WHAT NEEDS TO BE DONE:
Once you find the line with "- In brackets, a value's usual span" in the data that follows, repeat it and every line after it exactly, through the line with "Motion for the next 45".

PROVIDED DATA:
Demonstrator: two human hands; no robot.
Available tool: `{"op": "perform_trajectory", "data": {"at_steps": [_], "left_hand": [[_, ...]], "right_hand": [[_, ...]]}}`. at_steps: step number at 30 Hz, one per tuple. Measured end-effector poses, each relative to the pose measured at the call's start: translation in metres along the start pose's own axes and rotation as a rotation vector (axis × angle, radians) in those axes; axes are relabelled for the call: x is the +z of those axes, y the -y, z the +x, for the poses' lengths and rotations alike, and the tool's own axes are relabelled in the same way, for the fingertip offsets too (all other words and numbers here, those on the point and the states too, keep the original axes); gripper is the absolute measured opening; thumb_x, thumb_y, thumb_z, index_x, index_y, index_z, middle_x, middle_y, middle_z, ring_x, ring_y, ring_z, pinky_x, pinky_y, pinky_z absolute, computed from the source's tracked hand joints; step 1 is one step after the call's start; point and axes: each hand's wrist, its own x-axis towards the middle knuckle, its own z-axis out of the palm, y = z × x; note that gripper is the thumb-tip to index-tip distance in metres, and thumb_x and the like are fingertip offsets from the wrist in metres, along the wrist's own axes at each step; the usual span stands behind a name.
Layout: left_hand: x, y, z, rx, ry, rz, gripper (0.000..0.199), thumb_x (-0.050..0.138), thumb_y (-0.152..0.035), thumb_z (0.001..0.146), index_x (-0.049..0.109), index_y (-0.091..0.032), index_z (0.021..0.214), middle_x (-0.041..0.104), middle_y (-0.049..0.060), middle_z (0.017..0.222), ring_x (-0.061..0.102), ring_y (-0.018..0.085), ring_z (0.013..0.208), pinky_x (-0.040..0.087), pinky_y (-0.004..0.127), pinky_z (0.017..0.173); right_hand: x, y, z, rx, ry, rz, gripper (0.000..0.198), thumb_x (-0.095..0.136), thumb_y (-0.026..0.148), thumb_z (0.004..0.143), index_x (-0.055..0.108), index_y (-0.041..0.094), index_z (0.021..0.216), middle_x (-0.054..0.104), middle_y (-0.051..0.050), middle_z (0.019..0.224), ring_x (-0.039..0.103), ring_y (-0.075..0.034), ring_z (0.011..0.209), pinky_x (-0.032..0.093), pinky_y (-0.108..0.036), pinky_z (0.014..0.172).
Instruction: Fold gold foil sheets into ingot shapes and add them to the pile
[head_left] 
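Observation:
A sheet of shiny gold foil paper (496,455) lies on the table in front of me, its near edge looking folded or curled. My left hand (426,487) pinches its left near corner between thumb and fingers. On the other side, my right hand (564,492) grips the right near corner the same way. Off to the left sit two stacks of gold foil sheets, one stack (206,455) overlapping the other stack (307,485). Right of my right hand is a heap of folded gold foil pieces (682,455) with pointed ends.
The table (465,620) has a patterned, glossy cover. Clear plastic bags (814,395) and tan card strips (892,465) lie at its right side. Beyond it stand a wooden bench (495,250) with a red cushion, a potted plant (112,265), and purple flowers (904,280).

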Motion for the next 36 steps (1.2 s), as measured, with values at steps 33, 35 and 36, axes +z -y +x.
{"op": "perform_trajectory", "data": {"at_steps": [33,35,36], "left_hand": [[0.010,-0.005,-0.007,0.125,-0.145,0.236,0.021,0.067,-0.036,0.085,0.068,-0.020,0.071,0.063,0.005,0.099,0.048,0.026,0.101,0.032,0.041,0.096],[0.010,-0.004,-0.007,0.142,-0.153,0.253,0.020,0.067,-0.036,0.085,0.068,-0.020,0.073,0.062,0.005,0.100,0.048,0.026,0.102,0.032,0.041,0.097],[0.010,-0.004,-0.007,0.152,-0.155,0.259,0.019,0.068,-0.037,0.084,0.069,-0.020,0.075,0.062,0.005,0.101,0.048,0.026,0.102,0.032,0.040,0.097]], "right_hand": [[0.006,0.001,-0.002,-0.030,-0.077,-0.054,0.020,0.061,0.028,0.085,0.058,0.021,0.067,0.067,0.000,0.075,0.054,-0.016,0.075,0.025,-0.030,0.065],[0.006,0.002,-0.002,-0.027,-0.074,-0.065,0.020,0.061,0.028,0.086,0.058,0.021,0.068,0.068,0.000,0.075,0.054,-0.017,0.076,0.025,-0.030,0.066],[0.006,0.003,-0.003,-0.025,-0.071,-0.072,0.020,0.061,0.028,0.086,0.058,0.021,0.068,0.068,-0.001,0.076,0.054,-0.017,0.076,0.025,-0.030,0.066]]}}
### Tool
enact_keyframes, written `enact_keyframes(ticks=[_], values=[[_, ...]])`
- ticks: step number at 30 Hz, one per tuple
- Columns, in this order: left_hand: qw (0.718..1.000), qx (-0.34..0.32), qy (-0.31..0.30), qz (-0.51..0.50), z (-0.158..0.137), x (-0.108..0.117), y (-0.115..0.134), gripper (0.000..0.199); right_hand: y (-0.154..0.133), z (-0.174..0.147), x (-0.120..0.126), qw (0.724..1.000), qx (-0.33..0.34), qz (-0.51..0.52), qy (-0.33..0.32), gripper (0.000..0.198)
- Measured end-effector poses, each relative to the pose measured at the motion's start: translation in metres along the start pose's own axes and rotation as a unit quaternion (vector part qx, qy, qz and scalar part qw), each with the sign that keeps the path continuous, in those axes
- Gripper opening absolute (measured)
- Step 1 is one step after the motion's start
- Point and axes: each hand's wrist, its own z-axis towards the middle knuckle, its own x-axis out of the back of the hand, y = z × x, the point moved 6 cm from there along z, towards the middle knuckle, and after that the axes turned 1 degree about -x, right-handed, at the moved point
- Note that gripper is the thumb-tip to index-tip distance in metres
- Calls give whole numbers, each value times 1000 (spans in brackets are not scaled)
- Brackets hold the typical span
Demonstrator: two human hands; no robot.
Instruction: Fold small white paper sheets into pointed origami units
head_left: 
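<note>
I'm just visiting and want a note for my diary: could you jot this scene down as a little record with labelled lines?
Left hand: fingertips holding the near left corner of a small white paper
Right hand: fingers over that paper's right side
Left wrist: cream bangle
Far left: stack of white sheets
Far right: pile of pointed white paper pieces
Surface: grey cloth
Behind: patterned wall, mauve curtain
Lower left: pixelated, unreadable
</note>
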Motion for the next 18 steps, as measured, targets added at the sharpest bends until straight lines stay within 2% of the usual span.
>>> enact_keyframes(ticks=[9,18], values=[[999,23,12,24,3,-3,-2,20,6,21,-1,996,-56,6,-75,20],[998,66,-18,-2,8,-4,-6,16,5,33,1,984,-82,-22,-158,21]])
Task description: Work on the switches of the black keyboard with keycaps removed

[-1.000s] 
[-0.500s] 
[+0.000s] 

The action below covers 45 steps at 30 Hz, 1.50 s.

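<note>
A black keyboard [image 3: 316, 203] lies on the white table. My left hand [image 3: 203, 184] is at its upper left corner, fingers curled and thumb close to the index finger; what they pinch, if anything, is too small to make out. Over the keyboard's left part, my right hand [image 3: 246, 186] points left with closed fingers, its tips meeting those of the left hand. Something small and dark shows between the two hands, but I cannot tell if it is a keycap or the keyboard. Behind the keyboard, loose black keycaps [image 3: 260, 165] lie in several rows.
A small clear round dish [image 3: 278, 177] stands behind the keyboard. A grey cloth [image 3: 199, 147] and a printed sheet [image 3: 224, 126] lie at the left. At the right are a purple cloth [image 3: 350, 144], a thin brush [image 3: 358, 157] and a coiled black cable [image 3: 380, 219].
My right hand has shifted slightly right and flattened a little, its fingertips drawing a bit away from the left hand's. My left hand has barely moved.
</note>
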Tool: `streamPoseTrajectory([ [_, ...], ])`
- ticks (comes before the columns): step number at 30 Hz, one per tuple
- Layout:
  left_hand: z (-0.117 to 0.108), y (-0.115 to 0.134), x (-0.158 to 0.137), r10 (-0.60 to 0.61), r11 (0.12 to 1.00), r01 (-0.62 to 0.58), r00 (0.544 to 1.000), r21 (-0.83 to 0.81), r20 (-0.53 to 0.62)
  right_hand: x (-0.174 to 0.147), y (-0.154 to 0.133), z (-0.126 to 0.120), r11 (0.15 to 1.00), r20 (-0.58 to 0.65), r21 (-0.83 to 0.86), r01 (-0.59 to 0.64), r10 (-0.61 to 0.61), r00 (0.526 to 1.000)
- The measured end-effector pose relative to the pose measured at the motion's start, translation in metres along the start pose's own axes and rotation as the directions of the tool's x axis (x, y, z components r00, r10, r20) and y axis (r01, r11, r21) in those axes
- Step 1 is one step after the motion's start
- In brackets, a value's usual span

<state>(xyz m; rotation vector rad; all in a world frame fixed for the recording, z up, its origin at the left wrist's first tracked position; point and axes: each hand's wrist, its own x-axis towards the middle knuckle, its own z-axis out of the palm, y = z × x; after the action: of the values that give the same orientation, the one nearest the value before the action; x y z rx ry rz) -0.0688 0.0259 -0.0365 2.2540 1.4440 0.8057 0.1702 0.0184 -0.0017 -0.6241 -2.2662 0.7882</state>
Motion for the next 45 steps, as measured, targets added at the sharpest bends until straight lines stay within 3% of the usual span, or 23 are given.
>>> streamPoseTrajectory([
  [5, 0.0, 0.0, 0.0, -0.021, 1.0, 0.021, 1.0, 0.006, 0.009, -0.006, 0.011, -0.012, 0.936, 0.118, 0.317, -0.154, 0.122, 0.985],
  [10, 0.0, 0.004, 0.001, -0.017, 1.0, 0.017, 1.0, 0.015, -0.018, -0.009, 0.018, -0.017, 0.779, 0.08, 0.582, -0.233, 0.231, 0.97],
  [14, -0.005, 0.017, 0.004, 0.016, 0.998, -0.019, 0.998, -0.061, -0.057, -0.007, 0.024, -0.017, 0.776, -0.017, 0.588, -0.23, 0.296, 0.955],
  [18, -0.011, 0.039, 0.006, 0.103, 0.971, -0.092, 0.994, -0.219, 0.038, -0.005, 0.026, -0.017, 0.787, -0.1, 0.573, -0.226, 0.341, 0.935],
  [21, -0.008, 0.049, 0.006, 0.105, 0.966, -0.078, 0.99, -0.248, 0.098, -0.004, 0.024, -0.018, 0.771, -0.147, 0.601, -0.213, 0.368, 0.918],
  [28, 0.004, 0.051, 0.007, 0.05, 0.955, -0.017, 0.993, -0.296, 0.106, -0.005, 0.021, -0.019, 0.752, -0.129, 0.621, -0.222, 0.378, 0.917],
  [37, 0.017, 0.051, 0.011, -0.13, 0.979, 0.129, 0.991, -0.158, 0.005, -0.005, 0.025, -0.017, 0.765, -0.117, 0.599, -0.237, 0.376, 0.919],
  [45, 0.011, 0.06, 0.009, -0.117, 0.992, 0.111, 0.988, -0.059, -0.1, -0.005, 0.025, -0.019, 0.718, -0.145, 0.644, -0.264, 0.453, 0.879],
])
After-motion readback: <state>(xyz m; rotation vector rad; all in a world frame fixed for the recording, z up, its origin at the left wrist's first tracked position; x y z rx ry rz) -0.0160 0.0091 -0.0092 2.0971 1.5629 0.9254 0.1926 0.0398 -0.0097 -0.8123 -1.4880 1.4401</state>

WRITTEN SOLUTION:
- In brackets, a value's usual span

<state>(xyz m; rotation vector rad; all in a world frame fixed for the recording, z up, its origin at the left wrist's first tracked position; point and axes: each hand's wrist, its own x-axis towards the middle knuckle, its own z-axis out of the palm, y = z × x; after the action: of the values that give the same orientation, the one nearest the value before the action; x y z rx ry rz) -0.0688 0.0259 -0.0365 2.2540 1.4440 0.8057 0.1702 0.0184 -0.0017 -0.6241 -2.2662 0.7882</state>
Motion for the next 45 steps, as measured, targets added at the sharpest bends until straight lines stay within 3% of the usual span, or 23 are given.

No further answer will be given.